Mixin, the Diamond problem, inheritance

Mixins are synonymous with abstract base classes. Inheriting from a mixin is not a form of specialization but is rather a means of collecting functionality. A class or object may “inherit” most or all of its functionality from one or more mixins, therefore mixins can be thought of as a mechanism of multiple inheritance…

…Mixins encourage code reuse and avoid well-known pathologies associated with multiple inheritance. However, mixins introduce their own set of compromises…

…When a class includes a mixin, the class…includes, rather than inherits, all the mixin’s attributes (fields, properties) and methods. They become part of the class during compilation.

With mixins the class definition defines only the attributes and parameters associated with that class; methods are left to be defined elsewhere, as in Flavors and CLOS, and are organized in “generic functions”. These generic functions are functions that are defined in multiple cases (methods) by type dispatch and method combinations.

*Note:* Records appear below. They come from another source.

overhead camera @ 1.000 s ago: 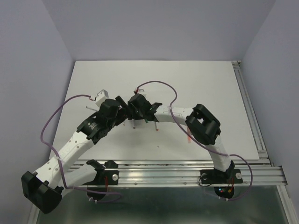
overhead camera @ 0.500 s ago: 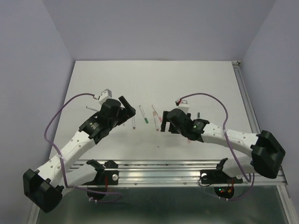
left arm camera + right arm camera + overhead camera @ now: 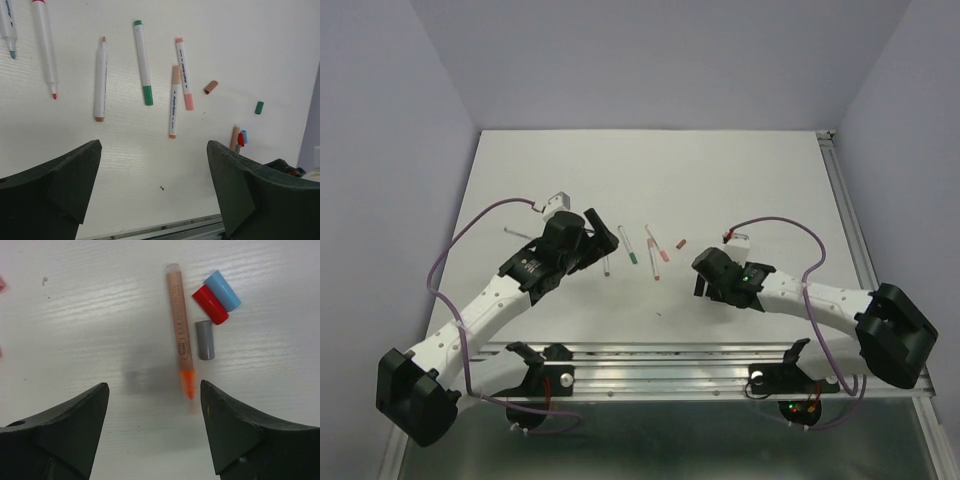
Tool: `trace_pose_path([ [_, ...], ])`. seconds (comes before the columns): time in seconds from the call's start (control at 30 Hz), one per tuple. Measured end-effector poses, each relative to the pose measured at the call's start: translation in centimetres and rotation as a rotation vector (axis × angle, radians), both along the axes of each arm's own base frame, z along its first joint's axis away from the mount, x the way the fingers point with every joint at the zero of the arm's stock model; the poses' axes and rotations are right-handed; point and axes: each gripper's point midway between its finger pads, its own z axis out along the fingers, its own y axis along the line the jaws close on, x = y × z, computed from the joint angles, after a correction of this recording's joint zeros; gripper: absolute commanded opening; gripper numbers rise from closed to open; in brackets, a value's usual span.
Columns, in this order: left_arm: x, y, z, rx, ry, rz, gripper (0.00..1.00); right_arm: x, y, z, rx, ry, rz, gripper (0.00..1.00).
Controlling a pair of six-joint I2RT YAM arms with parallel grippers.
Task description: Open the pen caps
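Note:
Several pens lie in a row on the white table. The left wrist view shows a green-capped pen [image 3: 142, 62], a pink-capped pen [image 3: 184, 75], a peach pen [image 3: 174, 102] and a brown-tipped pen [image 3: 101, 80]. Loose pen caps lie to the right: brown [image 3: 210, 87], green [image 3: 259, 107]. My left gripper [image 3: 152, 147] [image 3: 601, 232] hangs open above bare table. My right gripper [image 3: 153, 385] [image 3: 703, 280] is open and holds nothing, just short of an uncapped orange pen [image 3: 180, 330]. Blue [image 3: 222, 290], red [image 3: 210, 304] and grey [image 3: 204, 340] caps lie beside that pen.
A red-tipped pen [image 3: 45, 47] and a blue-tipped pen [image 3: 6, 25] lie at the left end of the row. An aluminium rail [image 3: 720, 355] runs along the near edge of the white table [image 3: 720, 170], and another runs down its right side [image 3: 855, 240].
The right arm has swung from the middle, close to the left gripper, out to the right and lower. The row of pens now shows. The left gripper has shifted slightly up and right.

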Motion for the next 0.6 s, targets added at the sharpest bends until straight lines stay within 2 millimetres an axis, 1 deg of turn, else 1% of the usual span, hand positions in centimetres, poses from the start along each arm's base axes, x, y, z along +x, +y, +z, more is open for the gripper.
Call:
trace_pose_path([
  [0.03, 0.0, 0.0, 0.0, -0.001, 0.0, -0.002, 0.99, 0.1, -0.2, -0.3, -0.012, 0.007, -0.005, 0.77],
  [0.1, -0.1, -0.1, -0.1, -0.002, 0.002, -0.005, 0.99, 0.2, -0.8, -1.2, -0.047, 0.028, -0.016, 0.72],
  [0.2, -0.1, -0.3, -0.1, -0.009, 0.001, -0.019, 0.99, 0.7, -1.6, -1.6, -0.08, 0.039, -0.032, 0.71],
  [0.4, -0.1, -0.7, 0.2, -0.02, -0.01, -0.038, 0.99, 2.1, -1.7, -0.9, -0.077, 0.012, -0.041, 0.69],
  [0.47, 0.0, -0.8, 0.3, -0.024, -0.013, -0.043, 0.99, 2.4, -1.5, -0.7, -0.076, 0.005, -0.037, 0.68],
  [0.57, 0.0, -1.0, 0.4, -0.03, -0.015, -0.048, 0.99, 2.9, -1.3, -0.6, -0.072, -0.004, -0.026, 0.62],
  [0.6, 0.0, -1.1, 0.4, -0.031, -0.015, -0.049, 0.99, 3.0, -1.2, -0.6, -0.073, -0.003, -0.021, 0.62],
])
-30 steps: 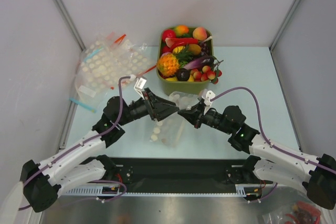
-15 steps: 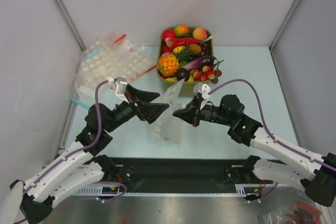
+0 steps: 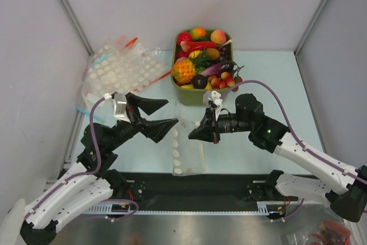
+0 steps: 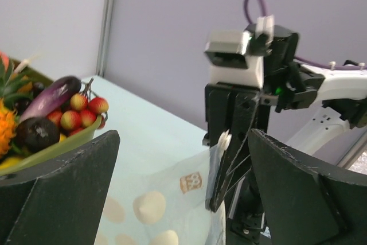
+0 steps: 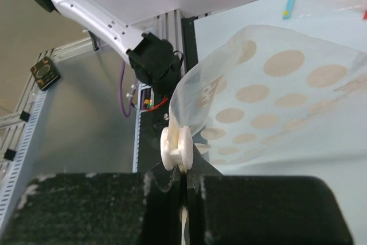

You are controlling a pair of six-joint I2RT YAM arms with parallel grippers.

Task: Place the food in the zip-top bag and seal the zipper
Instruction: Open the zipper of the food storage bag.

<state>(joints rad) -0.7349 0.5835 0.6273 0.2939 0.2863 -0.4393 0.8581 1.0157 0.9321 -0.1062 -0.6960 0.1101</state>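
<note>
Left gripper (image 4: 183, 142) fingers are spread wide either side of the right gripper (image 4: 221, 190), which is pinching the dotted zip-top bag (image 4: 163, 199) by its edge, with the food (image 4: 60, 113) in a green tub (image 4: 63, 148) further back, to the left of it.

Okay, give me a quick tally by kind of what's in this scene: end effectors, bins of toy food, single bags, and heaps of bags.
End effectors: 2, the left end effector and the right end effector
Green bin of toy food: 1
Zip-top bag: 1
Heap of bags: 1
Total: 5
</note>
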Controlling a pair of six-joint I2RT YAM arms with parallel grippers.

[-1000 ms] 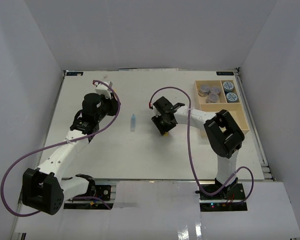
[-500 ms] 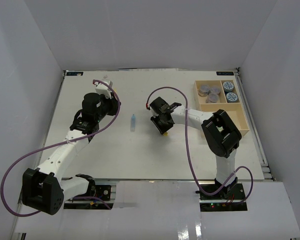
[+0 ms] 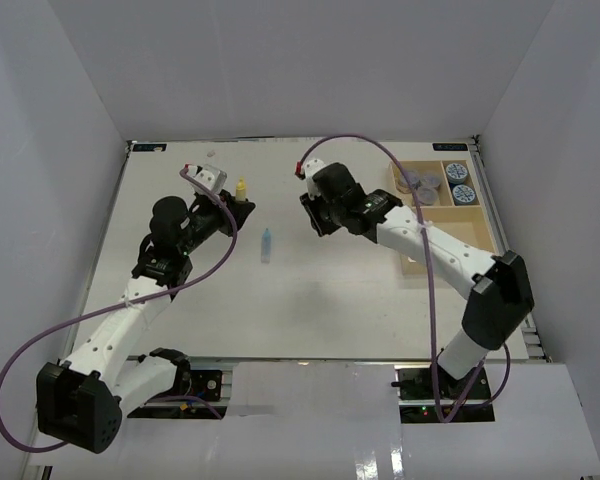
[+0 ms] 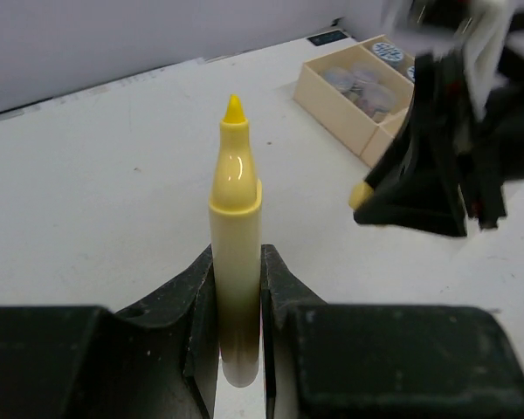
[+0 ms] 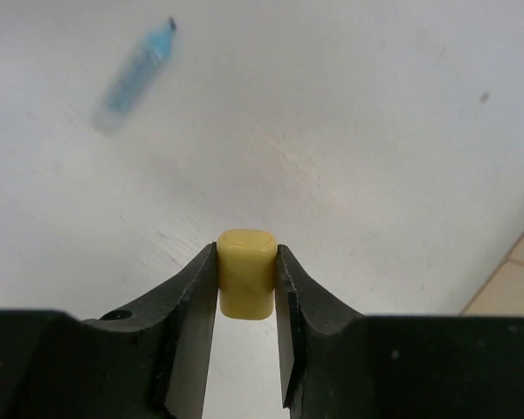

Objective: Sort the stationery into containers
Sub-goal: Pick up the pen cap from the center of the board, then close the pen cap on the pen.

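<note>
The left gripper [image 4: 237, 288] is clamped on an uncapped pale yellow marker [image 4: 234, 253], which stands upright between the black fingers with its nib pointing toward the top of the left wrist view; in the overhead view the marker sits upper left of centre. The right gripper [image 5: 246, 288] is clamped on a small pale yellow cap-like block [image 5: 246, 272], pinched at its sides just above the white table [image 5: 349, 131], and in the overhead view that gripper sits just above centre. The two yellow pieces look like marker and cap, though that is a judgement.

A light blue marker [image 3: 266, 243] lies loose on the table, left of centre in the overhead view, between the two arms. The light wooden rectangular tray [image 3: 485, 215] sits at the upper right; its small sections already hold grey rolls [image 3: 420, 183] and blue-and-white patterned rolls [image 3: 458, 182], while the larger section is partly hidden by the right arm.

The risks appear to lie in the grips. The marker is held low on its barrel, so a bump or fast swing could tilt it or let it slip. The block is small and held only by the fingertips, so it could twist out. The arms are close, and crossing paths toward the tray could bring them together.
</note>
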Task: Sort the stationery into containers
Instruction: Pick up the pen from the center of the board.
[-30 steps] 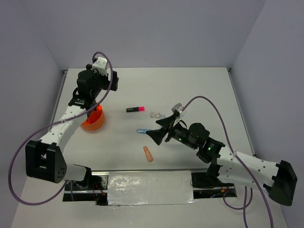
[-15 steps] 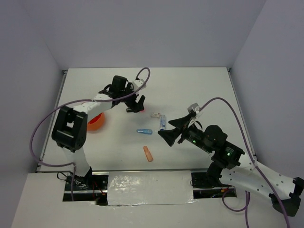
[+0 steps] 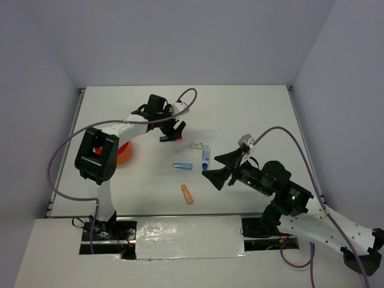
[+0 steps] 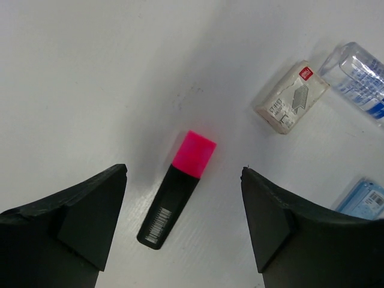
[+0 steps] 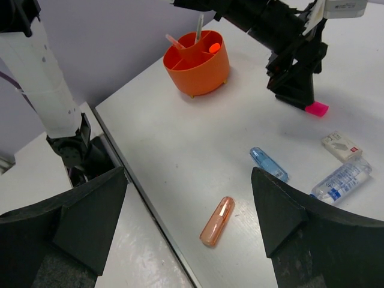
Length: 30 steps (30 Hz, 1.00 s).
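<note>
A black highlighter with a pink cap [image 3: 171,138] lies on the white table. My left gripper [image 3: 171,132] is open just above it, and in the left wrist view the highlighter [image 4: 177,189] lies between the spread jaws [image 4: 183,173], untouched. The white block [image 4: 291,97], a clear blue-labelled marker [image 4: 360,75] and a small blue marker [image 4: 362,198] lie to its right. My right gripper [image 3: 211,166] is open and empty, raised over the peach eraser [image 5: 217,221]. The orange tub [image 5: 197,62] holds thin pens and an orange-capped item.
The left arm reaches across the table and partly hides the tub [image 3: 122,153] from above. The white block [image 3: 196,144], clear marker [image 3: 206,155], blue marker [image 3: 182,166] and eraser [image 3: 188,194] lie mid-table. The table's near edge [image 5: 138,198] runs beside the eraser.
My left gripper swung from over the tub to above the pink highlighter. My right gripper drew back to the right, uncovering the clear marker.
</note>
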Tool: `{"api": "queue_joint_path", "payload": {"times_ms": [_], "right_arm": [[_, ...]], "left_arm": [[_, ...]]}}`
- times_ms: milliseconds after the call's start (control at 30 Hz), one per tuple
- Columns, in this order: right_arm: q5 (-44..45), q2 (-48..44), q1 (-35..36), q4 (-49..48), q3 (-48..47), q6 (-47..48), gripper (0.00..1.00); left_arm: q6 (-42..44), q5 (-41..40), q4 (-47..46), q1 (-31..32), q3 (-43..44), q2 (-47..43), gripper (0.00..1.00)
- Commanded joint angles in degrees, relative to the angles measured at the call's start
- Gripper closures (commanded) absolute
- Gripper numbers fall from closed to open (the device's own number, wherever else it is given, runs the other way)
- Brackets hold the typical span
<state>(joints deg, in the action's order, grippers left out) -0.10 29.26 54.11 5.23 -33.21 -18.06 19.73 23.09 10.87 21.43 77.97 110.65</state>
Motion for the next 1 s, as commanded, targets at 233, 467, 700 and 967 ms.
{"api": "queue_joint_path", "payload": {"times_ms": [233,467,700,967], "right_arm": [[-1.84,-0.16,-0.23,-0.58,0.6,2.5,0.09],[-2.01,-1.39,-0.14,-0.05,0.6,2.95,0.09],[-1.75,-2.62,-0.23,0.21,0.95,3.39,0.09],[-1.75,-3.85,-0.32,1.0,0.96,3.91,0.09]], "left_arm": [[5.85,-1.47,4.77,2.21,6.83,7.2,0.24],[6.46,-2.96,5.47,2.65,7.28,8.26,0.3],[6.47,-3.14,7.58,2.91,8.86,9.67,0.43],[6.46,-3.76,7.93,3.71,9.12,9.67,0.67]]}}
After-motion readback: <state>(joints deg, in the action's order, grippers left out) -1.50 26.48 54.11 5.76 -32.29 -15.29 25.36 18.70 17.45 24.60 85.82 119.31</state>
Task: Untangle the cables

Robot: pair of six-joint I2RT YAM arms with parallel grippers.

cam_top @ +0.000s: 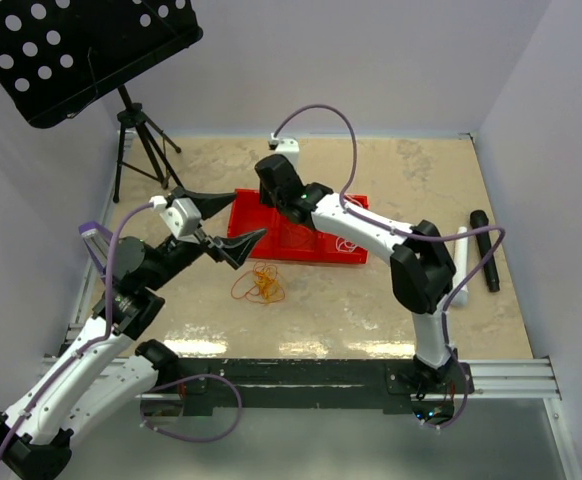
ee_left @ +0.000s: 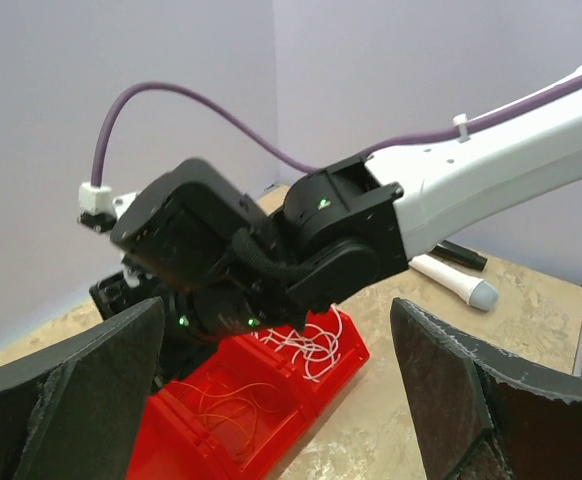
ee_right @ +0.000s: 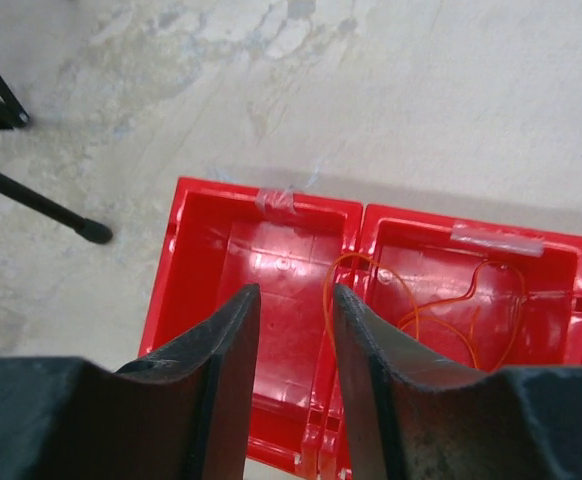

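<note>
A tangle of orange and red cables (cam_top: 259,285) lies on the table just in front of the red compartment tray (cam_top: 346,258). In the left wrist view, an orange cable (ee_left: 226,400) lies in one compartment and white cables (ee_left: 316,345) in the one beside it. My left gripper (cam_top: 223,225) is wide open and empty, raised left of the tray. My right gripper (ee_right: 293,292) hangs over the tray's left end, jaws slightly apart and empty. An orange cable (ee_right: 441,300) lies in the compartment next to it, one strand looping over the divider by the right finger.
A black music stand (cam_top: 81,45) on a tripod (cam_top: 136,130) stands at the back left; its legs (ee_right: 31,200) reach near the tray. A white tube (cam_top: 463,260) and a black stick (cam_top: 484,250) lie at the right. The tray's leftmost compartment (ee_right: 271,250) holds nothing.
</note>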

CLOS and Flavors allows mixin methods to add behavior to existing methods: :before and :after daemons, whoppers and wrappers in Flavors. CLOS added :around methods and the ability to call shadowed methods via CALL-NEXT-METHOD. So, for example, a stream-lock-mixin can add locking around existing methods of a stream class. In Flavors one would write a wrapper or a whopper and in CLOS one would use an :around method. Both CLOS and Flavors allow the computed reuse via method combinations. :before, :after and :around methods are a feature of the standard method combination. Other method combinations are provided.

…Some languages like ECMAScript (commonly referred to as JavaScript) do not support mixins on the language level, but can easily mimic them by copying methods from one object to another at runtime, thereby “borrowing” the mixin’s methods. Note that this is also possible with statically typed languages, but it requires constructing a new object with the extended set of methods…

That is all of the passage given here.